For months I had been uneasy at the office. I was being left out of important conversations and left alone in my work without much communication.
My intuition told me something wasn’t right.
In frustration I decided to force some feedback. I was overdue for a pay increase so I went to my boss, “Susan,” and asked if I was in line for one.
Susan gulped, hemmed, and hawed. She obviously felt on the spot. She said she would have to get back to me.
“Your job has changed”
It turned out that one of the company’s executive leaders had been angling to replace me with a former colleague who had more technical, on line skills. I had forced management’s hand before they were ready to let me know “the job description had changed.”
I caught them on their heels.
Fighting to keep my job
I am a fierce salesperson, so I began pitching my value with testimonial emails and made my case to everyone on the executive team. After three excruciating weeks, Susan came back with the idea of having me stay and report to the new director that the executive leader had recruited.
I have held a job since I was 16. Having a job has always been important to me—along with being a top performer. I’m a responsible, super-achiever and I was exhausted from the fight and the loss of dignity.
I was surviving, not thriving. That’s no way to live your life.
I woke up the next morning, called Susan and gave notice that I was leaving.

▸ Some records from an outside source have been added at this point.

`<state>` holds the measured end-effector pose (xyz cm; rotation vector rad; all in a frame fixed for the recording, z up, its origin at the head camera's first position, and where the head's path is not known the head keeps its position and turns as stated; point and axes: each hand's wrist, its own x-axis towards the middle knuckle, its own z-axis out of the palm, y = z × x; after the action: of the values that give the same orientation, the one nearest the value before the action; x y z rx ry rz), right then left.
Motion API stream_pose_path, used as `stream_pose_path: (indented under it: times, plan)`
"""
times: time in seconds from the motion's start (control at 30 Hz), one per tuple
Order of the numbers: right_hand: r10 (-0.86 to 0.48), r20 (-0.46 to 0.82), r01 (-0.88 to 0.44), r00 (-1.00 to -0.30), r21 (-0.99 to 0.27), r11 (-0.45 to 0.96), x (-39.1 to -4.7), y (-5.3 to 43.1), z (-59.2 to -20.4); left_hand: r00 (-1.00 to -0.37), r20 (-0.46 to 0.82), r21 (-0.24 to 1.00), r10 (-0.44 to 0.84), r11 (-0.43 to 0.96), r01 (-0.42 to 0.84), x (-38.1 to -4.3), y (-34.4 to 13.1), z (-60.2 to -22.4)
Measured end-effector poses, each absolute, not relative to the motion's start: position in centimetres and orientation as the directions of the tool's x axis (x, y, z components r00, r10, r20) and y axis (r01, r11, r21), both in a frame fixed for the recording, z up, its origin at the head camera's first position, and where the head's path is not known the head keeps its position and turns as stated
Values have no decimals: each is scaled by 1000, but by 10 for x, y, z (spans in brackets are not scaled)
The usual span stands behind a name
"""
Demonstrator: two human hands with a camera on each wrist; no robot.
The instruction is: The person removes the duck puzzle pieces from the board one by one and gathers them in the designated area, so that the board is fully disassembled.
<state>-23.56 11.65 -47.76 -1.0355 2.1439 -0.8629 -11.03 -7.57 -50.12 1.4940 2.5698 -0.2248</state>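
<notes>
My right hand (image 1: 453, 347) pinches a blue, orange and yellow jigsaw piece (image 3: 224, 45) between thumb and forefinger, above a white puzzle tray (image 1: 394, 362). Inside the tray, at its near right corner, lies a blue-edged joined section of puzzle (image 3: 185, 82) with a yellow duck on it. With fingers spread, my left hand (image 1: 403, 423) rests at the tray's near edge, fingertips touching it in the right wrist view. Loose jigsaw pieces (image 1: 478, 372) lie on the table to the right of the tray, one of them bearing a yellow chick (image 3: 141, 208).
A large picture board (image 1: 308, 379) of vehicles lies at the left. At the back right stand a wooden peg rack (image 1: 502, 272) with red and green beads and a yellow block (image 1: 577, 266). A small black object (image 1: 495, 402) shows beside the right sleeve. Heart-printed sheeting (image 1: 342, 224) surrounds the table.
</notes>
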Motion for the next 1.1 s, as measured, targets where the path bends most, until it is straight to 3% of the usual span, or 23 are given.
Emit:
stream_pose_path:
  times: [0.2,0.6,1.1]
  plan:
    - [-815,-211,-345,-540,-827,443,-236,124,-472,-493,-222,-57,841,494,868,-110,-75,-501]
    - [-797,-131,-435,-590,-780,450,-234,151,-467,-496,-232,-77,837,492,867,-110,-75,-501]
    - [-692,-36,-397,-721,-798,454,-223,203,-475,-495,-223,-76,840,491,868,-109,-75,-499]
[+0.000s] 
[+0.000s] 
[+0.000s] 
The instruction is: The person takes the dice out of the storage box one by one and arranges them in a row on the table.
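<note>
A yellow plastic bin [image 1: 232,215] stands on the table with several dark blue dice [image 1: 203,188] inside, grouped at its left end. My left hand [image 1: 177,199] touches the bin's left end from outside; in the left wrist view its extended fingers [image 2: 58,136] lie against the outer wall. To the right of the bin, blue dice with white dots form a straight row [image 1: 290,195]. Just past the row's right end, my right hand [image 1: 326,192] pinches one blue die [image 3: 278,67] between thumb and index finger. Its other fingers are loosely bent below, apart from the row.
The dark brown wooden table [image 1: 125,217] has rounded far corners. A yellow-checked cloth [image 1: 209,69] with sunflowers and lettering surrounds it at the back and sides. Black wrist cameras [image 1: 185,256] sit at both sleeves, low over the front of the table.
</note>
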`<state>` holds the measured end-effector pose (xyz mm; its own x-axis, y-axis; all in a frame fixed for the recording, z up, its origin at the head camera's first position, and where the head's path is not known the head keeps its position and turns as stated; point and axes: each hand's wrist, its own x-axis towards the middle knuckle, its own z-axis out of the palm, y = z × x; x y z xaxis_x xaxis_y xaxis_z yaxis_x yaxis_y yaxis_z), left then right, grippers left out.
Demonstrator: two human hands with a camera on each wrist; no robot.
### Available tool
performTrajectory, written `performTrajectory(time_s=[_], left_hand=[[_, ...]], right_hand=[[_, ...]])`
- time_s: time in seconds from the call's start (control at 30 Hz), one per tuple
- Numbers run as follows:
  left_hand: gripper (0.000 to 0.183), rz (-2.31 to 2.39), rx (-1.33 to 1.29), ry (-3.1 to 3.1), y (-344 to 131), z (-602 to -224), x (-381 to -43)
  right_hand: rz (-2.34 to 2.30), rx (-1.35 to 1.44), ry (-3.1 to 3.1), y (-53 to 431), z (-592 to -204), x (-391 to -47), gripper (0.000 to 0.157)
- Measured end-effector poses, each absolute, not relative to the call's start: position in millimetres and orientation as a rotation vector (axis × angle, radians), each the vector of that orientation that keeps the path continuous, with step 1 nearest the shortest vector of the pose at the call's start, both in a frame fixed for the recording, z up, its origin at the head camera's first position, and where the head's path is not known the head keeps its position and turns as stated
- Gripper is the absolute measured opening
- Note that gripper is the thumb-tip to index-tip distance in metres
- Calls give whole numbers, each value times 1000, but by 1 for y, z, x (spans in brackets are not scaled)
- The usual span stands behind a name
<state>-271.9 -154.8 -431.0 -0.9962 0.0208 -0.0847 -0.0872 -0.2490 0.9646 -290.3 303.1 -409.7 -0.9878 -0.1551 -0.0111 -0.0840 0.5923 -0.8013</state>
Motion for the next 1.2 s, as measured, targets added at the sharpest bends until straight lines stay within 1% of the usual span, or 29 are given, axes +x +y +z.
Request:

No one wants to be fired. When you fire someone the wrong way, that act can not only damage the former employee, it can also poison the firm’s reputation as one that cares for its employees.
Here are five points to consider when firing an otherwise good employee whose job has changed:
1. Consider your relationship with the individual. If the employee has had nothing but glowing feedback, they’ll be stunned when you drop the bomb. No matter how you say it, what they will hear is “you’re fired”
2. As soon as possible, invite them to sit down, look them in the eye and tell them the job description is changing and why. Offer a reassignment if it makes sense for both of you
3. At the same time, be ready to cover the details of any severance package
4. Offer a good job reference
5. And finally, never drag it out as the employee loses their dignity
No doubt, firing an employee is tough, but the reputation of your firm is at stake when you mistreat a good employee. Naturally you should have an employment attorney on your side—but act in the spirit of respect.
As for me, I couldn’t have made a better decision to go with a bold impulse. Today I am in my true place—and I am thriving!